Saturday night, May 11. I have been to blame, the month past, in not
laying violence enough to my inclination, to force myself to a better
improvement of time. Have been tardy with respect to the 47th
Resolution. Have also been negligent about keeping my thoughts, when
joining with others in prayer.
Sabbath-day morning, May 12. I have lost that relish of the
Scriptures, and other good books, which I had five or six months ago.
Resolved, When I find in myself the least disposition to exercise good
nature, that I will then strive most to feel good-naturedly.--At noon.

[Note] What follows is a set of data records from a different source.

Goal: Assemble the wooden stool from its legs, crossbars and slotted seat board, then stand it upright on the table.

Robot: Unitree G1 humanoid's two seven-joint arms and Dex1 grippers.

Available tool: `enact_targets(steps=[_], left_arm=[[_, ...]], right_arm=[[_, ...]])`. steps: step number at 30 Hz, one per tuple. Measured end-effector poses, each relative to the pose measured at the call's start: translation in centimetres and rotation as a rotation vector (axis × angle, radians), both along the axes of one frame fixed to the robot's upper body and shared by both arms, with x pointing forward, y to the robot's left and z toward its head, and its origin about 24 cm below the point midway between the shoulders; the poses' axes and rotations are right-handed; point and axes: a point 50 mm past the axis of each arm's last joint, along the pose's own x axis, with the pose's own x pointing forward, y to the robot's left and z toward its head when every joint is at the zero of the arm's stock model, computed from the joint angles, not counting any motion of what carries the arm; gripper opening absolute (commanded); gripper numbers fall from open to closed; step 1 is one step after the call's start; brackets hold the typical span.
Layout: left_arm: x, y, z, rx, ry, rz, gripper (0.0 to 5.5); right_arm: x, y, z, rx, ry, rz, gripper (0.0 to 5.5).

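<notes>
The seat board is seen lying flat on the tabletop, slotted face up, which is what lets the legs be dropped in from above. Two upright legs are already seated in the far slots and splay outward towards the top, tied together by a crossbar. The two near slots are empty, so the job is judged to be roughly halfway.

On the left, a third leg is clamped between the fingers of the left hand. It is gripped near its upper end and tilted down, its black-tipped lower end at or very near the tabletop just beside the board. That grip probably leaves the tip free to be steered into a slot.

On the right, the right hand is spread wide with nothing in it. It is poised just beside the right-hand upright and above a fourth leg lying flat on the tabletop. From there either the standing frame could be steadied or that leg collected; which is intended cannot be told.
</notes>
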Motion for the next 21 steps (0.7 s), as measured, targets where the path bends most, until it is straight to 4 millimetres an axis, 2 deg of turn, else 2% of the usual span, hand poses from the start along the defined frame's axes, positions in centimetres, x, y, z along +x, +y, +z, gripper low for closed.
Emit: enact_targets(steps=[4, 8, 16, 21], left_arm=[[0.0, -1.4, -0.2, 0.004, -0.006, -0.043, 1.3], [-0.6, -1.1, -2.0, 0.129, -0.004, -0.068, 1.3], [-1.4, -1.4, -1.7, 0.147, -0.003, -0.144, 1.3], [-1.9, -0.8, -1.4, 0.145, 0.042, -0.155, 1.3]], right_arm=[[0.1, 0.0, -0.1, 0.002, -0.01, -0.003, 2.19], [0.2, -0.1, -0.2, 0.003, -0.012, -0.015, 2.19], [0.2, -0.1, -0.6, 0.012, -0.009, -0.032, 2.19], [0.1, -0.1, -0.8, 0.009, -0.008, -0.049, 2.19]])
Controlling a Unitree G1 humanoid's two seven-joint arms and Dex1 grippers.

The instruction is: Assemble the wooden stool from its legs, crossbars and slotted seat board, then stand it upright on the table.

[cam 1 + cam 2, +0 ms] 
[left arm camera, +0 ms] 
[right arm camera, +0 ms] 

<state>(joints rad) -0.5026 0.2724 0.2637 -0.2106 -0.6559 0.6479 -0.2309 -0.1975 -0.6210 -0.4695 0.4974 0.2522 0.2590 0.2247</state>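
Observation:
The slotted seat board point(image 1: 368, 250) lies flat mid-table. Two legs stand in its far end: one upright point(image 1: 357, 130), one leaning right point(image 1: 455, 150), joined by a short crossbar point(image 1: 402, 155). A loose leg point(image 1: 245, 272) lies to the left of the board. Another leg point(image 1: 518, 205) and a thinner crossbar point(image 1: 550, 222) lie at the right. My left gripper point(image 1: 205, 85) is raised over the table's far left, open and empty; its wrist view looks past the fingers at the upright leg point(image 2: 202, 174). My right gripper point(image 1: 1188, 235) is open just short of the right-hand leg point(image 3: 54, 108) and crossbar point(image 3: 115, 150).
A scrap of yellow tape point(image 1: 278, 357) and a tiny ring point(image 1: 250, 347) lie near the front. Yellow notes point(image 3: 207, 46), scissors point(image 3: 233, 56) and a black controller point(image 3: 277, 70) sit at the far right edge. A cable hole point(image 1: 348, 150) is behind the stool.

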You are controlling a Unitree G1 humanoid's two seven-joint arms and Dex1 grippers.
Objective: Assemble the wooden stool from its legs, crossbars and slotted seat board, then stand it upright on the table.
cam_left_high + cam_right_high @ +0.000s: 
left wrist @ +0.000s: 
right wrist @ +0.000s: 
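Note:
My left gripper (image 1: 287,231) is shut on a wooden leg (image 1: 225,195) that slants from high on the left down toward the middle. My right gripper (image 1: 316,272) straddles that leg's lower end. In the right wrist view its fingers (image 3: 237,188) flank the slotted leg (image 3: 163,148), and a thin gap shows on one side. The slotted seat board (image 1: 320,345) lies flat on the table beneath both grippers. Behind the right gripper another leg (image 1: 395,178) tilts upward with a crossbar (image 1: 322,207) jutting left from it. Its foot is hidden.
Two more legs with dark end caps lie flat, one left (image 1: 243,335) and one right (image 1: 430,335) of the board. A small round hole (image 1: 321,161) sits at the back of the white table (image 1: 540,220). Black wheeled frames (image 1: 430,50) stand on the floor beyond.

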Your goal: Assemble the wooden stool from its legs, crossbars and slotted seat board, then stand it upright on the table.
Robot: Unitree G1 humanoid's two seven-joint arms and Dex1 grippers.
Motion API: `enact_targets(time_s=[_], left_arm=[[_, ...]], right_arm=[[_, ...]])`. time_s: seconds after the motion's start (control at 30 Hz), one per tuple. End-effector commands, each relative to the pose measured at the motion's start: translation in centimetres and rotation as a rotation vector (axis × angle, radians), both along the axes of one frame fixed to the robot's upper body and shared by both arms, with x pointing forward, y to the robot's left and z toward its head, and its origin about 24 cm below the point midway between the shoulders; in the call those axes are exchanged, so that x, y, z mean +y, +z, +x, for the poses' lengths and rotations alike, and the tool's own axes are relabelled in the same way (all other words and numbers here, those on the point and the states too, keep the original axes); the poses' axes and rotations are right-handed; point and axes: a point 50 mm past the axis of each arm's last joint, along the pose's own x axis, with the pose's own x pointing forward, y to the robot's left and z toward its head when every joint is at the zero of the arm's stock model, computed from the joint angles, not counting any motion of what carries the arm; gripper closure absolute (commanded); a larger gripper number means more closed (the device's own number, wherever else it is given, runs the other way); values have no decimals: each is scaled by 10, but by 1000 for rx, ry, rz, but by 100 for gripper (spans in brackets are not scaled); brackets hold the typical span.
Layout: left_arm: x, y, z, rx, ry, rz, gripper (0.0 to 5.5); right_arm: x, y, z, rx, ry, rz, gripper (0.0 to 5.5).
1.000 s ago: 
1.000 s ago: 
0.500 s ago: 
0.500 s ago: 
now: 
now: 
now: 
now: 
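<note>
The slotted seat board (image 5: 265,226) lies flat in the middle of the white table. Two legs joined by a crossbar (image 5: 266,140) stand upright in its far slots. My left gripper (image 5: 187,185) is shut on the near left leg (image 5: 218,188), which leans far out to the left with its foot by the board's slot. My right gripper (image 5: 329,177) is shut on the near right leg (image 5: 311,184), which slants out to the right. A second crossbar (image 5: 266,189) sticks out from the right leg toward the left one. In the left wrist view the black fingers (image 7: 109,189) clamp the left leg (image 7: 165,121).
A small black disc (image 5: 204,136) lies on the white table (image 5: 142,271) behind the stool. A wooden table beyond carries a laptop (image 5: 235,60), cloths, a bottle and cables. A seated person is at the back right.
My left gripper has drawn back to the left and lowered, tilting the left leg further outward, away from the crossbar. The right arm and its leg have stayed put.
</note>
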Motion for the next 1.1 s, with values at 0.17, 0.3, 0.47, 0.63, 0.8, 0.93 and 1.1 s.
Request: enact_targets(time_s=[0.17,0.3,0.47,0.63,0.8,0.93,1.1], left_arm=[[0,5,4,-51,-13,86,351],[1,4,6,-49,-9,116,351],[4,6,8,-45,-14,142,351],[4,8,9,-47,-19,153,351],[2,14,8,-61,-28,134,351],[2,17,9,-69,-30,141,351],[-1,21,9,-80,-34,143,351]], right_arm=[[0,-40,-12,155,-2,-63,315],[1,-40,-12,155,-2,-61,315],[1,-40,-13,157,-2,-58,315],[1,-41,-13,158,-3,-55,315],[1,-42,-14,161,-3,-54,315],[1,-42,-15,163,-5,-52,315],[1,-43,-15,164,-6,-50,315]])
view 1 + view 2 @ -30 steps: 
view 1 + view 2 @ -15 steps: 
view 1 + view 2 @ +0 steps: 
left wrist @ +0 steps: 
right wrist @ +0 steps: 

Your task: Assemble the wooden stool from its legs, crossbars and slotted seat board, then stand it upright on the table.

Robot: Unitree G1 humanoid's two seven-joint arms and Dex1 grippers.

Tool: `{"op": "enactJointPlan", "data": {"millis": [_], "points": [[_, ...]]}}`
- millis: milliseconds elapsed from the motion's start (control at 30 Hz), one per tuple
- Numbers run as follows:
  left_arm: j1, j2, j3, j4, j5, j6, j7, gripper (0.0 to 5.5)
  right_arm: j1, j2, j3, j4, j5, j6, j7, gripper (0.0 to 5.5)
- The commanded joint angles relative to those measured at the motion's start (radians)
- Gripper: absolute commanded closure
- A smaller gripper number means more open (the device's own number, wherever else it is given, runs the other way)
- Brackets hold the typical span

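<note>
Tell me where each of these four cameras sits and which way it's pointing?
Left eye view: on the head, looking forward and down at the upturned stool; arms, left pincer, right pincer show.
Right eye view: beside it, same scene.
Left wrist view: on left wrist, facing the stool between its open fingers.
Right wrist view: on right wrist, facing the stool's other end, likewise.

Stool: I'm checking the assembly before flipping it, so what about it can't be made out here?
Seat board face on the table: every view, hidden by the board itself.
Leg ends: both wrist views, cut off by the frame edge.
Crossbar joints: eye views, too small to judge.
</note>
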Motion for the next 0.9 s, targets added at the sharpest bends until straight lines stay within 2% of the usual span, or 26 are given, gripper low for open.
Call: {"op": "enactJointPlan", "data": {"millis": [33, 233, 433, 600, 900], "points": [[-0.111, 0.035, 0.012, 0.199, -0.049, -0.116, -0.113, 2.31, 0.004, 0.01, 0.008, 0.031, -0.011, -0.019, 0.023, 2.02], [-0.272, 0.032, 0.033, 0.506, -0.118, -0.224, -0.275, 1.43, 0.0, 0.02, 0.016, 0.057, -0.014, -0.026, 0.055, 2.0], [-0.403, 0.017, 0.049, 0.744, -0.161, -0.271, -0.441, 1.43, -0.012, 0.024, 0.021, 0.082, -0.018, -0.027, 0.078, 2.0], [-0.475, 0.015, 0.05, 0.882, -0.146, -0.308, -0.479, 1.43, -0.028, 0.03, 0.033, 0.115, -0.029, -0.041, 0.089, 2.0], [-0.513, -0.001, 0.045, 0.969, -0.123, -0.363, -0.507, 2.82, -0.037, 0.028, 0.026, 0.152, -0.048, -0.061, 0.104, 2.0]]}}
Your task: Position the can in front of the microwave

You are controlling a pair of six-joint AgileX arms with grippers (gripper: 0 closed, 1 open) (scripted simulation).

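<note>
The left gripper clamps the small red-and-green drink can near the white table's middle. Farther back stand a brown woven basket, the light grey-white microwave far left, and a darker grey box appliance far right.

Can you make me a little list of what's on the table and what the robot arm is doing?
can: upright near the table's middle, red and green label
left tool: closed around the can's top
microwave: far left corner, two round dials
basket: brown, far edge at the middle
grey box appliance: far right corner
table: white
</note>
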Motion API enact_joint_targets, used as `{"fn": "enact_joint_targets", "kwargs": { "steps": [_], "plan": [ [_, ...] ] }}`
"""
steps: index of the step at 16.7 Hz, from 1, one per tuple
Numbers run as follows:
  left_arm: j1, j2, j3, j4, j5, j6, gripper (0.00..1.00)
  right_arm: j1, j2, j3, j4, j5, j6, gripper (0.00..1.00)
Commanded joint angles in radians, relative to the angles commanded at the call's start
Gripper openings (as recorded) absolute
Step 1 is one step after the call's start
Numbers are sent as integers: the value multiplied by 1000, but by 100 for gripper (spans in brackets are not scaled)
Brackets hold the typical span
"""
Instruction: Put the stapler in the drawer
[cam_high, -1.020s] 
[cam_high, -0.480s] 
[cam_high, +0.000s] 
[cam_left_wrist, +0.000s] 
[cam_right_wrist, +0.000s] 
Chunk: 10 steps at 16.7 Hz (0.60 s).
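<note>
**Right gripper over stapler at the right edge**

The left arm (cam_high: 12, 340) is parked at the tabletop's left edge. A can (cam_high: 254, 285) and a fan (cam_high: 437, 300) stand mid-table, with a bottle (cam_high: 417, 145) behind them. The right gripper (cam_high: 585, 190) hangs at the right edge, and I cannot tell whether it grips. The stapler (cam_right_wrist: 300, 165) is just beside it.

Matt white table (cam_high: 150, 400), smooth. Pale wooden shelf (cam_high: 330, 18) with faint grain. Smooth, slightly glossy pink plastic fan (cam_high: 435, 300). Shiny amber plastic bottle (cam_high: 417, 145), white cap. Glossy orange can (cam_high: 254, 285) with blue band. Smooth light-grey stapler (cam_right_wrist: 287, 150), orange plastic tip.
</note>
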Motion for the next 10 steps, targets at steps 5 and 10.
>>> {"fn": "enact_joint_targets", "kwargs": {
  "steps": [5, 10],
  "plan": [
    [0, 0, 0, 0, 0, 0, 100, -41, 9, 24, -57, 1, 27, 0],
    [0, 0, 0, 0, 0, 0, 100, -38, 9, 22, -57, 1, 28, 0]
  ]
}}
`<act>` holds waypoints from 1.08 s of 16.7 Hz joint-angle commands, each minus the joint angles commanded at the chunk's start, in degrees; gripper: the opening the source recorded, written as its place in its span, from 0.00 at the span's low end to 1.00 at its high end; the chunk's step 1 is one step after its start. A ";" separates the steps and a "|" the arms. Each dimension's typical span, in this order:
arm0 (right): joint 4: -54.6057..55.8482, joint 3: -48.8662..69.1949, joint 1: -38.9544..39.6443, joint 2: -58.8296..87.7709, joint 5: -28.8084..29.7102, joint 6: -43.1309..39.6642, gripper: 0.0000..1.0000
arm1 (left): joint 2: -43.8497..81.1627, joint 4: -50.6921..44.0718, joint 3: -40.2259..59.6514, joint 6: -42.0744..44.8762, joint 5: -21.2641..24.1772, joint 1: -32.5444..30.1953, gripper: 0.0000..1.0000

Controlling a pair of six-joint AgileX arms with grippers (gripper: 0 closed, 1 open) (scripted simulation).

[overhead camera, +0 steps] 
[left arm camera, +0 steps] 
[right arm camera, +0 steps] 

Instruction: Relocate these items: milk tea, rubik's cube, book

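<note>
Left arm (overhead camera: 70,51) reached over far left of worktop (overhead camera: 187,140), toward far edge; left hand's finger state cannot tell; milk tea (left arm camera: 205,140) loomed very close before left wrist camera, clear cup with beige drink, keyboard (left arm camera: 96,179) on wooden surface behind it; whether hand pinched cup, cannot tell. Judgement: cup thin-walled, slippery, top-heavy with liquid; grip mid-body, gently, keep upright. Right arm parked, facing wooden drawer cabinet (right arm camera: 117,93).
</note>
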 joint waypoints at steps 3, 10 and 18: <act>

Observe to remember the meditations which I had at West Chester, as I
was coming from New York; and those which I had in the orchard; and
those under the oak-tree. This day, and the last night, I read over
and reviewed those reflections and remarks, which I find to be a very
beneficial thing to me.--After the afternoon meeting. I think I find
in my heart to be glad from the hopes I have, that my eternity is to
be spent in spiritual and holy joys, arising from the manifestation of
God's love, and the exercise of holiness, and burning love to him.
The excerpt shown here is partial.